TASK DETAILS >>
Without further comment, state how many lines in the listing below contain the word "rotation".

TASK INPUT >>

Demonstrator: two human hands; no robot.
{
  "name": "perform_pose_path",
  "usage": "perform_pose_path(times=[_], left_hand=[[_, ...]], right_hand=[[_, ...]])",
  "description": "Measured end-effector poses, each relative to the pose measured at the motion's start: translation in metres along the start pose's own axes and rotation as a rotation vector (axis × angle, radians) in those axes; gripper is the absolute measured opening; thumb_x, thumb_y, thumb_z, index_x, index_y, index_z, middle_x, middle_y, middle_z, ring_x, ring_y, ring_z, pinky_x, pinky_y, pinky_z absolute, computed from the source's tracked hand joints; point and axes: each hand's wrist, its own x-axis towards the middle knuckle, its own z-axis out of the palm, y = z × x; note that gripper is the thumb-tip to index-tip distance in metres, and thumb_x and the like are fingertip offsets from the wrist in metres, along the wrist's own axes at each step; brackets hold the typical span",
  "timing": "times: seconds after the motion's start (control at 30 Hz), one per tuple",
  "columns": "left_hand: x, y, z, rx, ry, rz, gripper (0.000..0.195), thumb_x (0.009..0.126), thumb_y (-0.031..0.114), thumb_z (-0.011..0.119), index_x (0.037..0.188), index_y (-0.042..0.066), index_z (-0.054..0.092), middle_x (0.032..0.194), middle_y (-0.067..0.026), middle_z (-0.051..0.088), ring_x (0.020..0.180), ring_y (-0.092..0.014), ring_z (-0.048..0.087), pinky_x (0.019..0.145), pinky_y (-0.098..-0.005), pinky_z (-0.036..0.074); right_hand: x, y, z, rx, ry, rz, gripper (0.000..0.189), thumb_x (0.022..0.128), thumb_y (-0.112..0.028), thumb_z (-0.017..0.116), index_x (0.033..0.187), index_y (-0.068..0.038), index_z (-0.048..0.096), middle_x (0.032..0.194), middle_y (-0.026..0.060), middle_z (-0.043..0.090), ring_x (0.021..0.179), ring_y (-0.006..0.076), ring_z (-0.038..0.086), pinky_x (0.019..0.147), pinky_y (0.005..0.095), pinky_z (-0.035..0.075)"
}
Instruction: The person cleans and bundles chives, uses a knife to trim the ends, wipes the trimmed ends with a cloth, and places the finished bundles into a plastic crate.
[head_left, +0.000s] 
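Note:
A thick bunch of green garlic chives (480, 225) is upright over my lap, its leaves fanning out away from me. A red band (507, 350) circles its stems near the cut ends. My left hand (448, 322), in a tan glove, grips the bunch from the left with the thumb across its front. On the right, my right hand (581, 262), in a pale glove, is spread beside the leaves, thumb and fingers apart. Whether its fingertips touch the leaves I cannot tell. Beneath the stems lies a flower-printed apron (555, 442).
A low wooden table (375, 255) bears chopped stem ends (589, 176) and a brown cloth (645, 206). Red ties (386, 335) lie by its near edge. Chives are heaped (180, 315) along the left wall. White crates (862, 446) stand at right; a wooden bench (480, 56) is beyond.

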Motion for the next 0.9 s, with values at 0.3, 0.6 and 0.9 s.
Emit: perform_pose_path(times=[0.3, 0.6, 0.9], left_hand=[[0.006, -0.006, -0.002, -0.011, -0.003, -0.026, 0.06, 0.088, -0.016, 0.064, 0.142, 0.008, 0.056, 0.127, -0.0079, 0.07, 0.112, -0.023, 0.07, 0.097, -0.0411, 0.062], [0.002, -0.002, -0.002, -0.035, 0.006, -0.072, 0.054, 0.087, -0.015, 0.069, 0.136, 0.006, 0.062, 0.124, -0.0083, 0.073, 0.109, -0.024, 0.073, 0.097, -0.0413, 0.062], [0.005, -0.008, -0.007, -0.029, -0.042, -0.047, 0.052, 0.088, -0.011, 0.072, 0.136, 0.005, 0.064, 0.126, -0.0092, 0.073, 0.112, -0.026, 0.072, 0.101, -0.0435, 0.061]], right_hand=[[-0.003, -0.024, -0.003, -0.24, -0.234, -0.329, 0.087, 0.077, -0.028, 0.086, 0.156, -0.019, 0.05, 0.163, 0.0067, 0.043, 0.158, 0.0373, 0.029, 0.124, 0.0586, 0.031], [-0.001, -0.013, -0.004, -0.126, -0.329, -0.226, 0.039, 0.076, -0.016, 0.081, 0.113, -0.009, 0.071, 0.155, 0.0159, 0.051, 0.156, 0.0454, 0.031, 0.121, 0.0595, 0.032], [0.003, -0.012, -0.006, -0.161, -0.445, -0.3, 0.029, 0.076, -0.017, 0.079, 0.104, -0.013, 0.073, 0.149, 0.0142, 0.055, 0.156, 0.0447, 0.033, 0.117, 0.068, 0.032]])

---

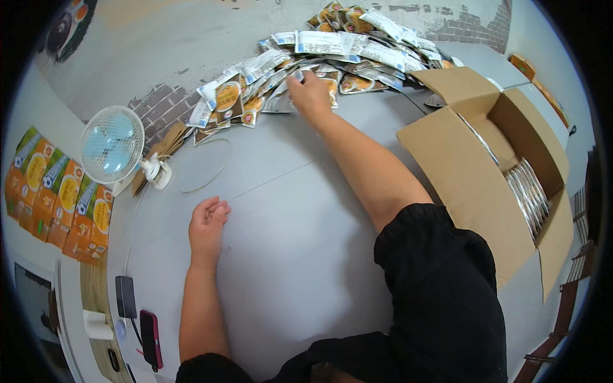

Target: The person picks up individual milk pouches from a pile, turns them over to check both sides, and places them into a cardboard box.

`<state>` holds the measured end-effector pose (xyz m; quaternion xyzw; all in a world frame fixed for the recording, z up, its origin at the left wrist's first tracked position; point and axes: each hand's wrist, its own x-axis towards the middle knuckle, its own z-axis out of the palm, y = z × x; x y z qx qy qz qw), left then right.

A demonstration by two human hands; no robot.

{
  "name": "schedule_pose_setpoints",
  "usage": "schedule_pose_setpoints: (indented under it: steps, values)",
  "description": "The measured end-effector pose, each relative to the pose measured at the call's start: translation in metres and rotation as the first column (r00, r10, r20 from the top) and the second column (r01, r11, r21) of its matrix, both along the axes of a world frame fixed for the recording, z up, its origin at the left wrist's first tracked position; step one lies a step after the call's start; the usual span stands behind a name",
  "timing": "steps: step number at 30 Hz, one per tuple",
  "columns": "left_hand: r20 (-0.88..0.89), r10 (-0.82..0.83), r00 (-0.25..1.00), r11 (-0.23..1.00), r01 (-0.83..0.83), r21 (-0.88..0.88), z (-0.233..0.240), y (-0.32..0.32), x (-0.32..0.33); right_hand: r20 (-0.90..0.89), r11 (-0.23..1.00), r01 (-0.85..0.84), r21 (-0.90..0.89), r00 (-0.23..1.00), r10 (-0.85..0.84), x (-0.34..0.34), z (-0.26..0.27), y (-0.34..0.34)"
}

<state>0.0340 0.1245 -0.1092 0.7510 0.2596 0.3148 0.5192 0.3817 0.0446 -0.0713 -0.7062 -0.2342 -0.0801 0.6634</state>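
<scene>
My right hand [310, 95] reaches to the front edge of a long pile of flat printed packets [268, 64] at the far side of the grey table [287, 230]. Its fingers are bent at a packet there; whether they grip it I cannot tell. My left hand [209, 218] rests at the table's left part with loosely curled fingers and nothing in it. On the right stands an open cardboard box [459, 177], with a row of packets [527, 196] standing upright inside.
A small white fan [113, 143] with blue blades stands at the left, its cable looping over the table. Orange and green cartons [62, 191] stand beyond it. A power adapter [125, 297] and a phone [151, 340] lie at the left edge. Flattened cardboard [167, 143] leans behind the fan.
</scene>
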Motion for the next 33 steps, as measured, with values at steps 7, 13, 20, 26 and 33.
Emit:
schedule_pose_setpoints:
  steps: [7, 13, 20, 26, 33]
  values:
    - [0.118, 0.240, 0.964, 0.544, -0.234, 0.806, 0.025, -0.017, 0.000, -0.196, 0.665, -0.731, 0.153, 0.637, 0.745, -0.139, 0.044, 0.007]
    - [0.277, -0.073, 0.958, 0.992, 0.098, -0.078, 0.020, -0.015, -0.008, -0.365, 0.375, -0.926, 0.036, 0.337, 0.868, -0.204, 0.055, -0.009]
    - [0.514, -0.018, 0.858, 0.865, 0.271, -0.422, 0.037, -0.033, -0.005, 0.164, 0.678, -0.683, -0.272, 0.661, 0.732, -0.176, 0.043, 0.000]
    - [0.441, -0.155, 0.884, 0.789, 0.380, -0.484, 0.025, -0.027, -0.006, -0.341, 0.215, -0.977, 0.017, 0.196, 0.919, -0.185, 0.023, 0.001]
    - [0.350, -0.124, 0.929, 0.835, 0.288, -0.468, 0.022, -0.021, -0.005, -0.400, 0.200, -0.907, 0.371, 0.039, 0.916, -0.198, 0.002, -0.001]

ANSWER BELOW >>
2